Chief of the General Staff of the Armed Forces of the Republic of Kazakhstan
- In office 14 October 1997 – 7 August 2000
- President: Nursultan Nazarbayev
- Preceded by: Alikhan Dzharbulov

Personal details
- Born: 25 July 1952 (age 74) Taraz, Kazakh SSR, Soviet Union

Military service
- Allegiance: USSR Kazakhstan
- Branch/service: Kazakh Ground Forces
- Years of service: Since 1973
- Rank: Lieutenant General
- Battles/wars: Soviet–Afghan War
- Awards: Hero of Kazakhstan Order of Otan Order of Glory

= Bakhytzhan Ertaev =

Bakhytzhan Ertaevich Ertaev (Бақытжан Ертайұлы Ертаев; born in Zhambyl on July 25, 1952) is a Kazakhstani military commander, Kazakhstani Chief of the General Staff (1997—2000), Lieutenant general (1998), People's Hero of Kazakhstan (2008).

== Biography ==
Bakhytzhan Ertaev was born in Kenes settlement (Jualy District, Jambyl Region) on July 25, 1952. Ertaev enrolled in Tashkent Supreme All-Arms Command School named after Lenin in 1969, and went on to study at the Alma-Ata Higher Combined Arms Command School (now the Military Institute of the Kazakh Ground Forces) when the Central Asian Military District was established.

He started his officer career in 1973 as a platoon commander in the 186th motorized rifle regiment of the 68th Novgorod Order of the Red Banner Motor Rifle Division, then Ertaev became a company commander in the 186th motorized rifle regiment of the 108th Motor Rifle Division and eventually a Chief of Staff of a motorized rifle battalion. He led the 2nd Motor Rifle Battalion of the Soviet Union's task force in the city of Asadabad, Kunar province, Afghanistan.

As he graduated from the Frunze Military Academy in 1985, Bakhytzhan was appointed the commander of the 64th Slutsk-Pomeranian Motor Rifle Regiment (decorated with the Order of the Red Banner, Suvorov and Kutuzov orders) of the 35th Krasnograd Order of the Red Banner Motor Rifle Division, a part of the Group of Soviet Forces in Germany.

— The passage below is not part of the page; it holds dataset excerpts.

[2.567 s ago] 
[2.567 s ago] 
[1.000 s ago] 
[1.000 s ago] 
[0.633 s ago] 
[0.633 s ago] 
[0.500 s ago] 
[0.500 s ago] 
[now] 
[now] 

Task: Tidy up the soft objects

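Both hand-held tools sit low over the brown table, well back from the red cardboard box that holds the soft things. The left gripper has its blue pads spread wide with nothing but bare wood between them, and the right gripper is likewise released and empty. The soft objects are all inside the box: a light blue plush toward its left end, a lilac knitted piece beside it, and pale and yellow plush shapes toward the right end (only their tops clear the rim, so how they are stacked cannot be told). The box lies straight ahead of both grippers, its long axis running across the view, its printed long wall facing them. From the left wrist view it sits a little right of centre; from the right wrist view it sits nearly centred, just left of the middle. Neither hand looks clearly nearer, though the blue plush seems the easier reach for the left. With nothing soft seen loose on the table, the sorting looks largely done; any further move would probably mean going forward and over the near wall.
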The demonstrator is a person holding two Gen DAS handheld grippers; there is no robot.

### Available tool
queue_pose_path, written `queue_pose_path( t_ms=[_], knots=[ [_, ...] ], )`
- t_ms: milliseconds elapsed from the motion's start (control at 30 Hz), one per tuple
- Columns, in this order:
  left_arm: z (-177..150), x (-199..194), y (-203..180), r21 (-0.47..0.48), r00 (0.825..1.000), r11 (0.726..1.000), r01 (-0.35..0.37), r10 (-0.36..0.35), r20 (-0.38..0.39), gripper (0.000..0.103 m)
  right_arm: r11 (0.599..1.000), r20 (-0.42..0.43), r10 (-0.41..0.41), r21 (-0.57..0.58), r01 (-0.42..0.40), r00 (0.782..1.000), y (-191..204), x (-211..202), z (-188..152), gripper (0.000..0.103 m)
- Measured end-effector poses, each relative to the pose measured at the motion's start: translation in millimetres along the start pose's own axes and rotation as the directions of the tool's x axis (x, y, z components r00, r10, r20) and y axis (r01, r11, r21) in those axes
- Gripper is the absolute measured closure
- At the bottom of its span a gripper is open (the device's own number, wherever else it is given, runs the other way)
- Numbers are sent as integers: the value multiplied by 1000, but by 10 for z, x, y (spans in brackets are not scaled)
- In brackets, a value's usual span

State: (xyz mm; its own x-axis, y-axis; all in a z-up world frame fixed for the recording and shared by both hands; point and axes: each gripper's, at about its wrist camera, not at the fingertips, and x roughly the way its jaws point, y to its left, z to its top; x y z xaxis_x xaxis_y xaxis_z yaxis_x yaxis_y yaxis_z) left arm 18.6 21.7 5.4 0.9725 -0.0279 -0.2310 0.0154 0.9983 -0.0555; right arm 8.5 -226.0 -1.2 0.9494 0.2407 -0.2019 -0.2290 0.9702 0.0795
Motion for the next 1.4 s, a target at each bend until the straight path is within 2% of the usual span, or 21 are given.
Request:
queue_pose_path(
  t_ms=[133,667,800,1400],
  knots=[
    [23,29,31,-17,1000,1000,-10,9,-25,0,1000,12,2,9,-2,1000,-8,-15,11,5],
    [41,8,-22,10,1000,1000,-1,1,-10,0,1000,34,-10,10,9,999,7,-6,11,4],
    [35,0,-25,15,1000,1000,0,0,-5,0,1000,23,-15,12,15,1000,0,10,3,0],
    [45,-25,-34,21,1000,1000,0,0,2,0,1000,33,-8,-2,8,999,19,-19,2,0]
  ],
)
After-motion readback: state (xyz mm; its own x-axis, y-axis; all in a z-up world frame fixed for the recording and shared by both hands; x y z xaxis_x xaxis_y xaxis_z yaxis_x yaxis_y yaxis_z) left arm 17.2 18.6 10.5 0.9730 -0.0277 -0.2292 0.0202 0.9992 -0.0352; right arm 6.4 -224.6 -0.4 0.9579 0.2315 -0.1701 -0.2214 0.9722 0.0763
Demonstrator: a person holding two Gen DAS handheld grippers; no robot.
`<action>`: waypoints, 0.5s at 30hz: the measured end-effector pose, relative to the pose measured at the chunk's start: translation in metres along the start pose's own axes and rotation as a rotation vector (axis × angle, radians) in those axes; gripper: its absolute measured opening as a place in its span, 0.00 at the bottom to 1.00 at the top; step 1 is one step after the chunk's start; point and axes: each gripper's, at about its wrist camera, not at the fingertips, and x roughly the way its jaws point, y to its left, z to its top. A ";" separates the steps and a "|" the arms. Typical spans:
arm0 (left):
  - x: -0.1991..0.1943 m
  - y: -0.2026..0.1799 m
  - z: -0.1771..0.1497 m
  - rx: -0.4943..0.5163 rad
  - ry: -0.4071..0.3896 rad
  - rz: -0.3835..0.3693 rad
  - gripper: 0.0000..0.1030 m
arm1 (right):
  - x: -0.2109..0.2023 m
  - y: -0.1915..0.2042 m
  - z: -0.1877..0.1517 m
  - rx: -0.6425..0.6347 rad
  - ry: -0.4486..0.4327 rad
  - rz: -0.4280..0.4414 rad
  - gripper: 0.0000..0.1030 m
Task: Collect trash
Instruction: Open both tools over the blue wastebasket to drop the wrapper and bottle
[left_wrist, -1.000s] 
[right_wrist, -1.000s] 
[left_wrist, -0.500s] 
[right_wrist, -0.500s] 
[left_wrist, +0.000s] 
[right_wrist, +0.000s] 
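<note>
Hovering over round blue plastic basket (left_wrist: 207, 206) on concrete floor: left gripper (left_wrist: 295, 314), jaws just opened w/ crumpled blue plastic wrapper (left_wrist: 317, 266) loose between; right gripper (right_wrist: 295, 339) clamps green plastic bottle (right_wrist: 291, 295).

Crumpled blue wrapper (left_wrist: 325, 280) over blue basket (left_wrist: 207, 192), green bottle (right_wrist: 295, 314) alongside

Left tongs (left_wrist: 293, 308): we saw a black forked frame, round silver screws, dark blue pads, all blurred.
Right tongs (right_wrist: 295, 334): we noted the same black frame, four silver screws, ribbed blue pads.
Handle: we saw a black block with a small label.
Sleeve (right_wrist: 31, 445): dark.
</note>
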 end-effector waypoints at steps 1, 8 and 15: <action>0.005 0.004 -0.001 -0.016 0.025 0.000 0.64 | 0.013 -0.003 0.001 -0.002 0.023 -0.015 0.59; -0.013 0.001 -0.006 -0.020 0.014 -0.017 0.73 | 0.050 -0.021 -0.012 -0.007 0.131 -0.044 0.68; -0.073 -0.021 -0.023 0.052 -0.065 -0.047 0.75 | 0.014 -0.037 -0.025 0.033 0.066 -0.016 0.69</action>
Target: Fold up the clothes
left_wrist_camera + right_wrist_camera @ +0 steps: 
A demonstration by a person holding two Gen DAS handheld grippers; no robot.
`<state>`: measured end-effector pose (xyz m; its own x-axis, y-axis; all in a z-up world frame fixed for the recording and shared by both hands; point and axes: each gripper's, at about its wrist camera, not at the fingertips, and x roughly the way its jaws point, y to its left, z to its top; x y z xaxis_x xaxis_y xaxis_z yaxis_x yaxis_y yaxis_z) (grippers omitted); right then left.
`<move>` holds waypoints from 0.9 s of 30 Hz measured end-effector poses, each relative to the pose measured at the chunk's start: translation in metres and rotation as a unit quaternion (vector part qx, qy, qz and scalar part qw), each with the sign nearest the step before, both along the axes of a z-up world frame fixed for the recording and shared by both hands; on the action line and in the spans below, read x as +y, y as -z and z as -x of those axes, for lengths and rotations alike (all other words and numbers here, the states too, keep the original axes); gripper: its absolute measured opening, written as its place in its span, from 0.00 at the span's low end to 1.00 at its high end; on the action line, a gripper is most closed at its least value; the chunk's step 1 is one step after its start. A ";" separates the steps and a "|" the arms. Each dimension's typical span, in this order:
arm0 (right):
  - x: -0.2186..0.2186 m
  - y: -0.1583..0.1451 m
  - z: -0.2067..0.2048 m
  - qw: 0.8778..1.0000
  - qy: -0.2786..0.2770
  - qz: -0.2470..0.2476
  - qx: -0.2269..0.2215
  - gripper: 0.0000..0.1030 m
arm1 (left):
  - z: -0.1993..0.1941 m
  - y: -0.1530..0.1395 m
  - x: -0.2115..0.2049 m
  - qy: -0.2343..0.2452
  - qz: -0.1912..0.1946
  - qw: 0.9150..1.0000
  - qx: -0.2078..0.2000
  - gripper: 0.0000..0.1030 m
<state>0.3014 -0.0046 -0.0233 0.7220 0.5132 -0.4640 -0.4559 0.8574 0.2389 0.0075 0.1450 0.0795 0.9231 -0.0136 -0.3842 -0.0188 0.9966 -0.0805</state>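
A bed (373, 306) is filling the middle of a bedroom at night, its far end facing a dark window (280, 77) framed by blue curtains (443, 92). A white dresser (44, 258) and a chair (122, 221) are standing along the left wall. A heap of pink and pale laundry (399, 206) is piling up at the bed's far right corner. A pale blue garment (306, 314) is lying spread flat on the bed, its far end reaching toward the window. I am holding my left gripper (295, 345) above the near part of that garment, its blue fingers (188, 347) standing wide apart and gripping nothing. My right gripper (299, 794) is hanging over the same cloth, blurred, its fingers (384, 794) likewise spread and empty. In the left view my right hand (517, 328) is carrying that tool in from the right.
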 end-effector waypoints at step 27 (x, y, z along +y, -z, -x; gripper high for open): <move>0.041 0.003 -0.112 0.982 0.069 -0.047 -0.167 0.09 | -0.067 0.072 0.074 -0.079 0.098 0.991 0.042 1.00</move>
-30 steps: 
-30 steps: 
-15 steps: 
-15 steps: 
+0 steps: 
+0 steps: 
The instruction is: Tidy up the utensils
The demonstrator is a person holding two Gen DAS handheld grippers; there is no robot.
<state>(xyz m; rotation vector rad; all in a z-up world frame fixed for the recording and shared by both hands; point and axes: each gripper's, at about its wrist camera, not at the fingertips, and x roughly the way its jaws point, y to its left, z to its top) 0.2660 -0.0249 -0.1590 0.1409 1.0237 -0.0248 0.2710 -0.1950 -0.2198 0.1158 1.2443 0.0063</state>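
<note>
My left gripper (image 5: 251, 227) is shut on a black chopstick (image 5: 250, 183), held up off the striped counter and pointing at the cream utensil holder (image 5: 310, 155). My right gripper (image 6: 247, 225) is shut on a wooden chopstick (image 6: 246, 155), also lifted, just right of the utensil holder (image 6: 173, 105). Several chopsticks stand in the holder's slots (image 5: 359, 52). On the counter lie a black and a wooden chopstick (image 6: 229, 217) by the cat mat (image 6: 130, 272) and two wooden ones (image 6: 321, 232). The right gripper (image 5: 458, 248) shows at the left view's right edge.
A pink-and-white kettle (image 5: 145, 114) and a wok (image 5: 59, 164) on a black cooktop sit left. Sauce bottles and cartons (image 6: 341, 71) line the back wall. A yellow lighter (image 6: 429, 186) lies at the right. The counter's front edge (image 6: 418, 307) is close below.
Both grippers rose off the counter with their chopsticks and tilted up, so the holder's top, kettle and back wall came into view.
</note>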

When the Armed Forces of the Republic of Kazakhstan were established in 1992, he served first as the second-in-command and later as the commander of the 68th Novgorod Order of the Red Banner Motor Rifle Division stationed in Saryozek, Taldykorgan Region.

Bakhytzhan Ertaev studied at the General Staff Academy (Moscow) in 1996.

Between 1997 and 2000 he held lofty positions of the Chief of the General Staff, First Deputy Minister of Defense, Chief of the General Staff of the Armed Forces of Kazakhstan. For several months in 1999 Ertaev was the acting Minister of Defense. Afterwards he served as the Commander of the Eastern Military District, and the Dean of the Military Academy of the Armed Forces of Kazakhstan (2002), where he trained young officers.

Bakhytzhan Ertaev was appointed Inspector General of the Military Inspectorate in 2008 and promoted to the helm of the Chief Inspectorate of Kazakhstan's Ministry of Defense.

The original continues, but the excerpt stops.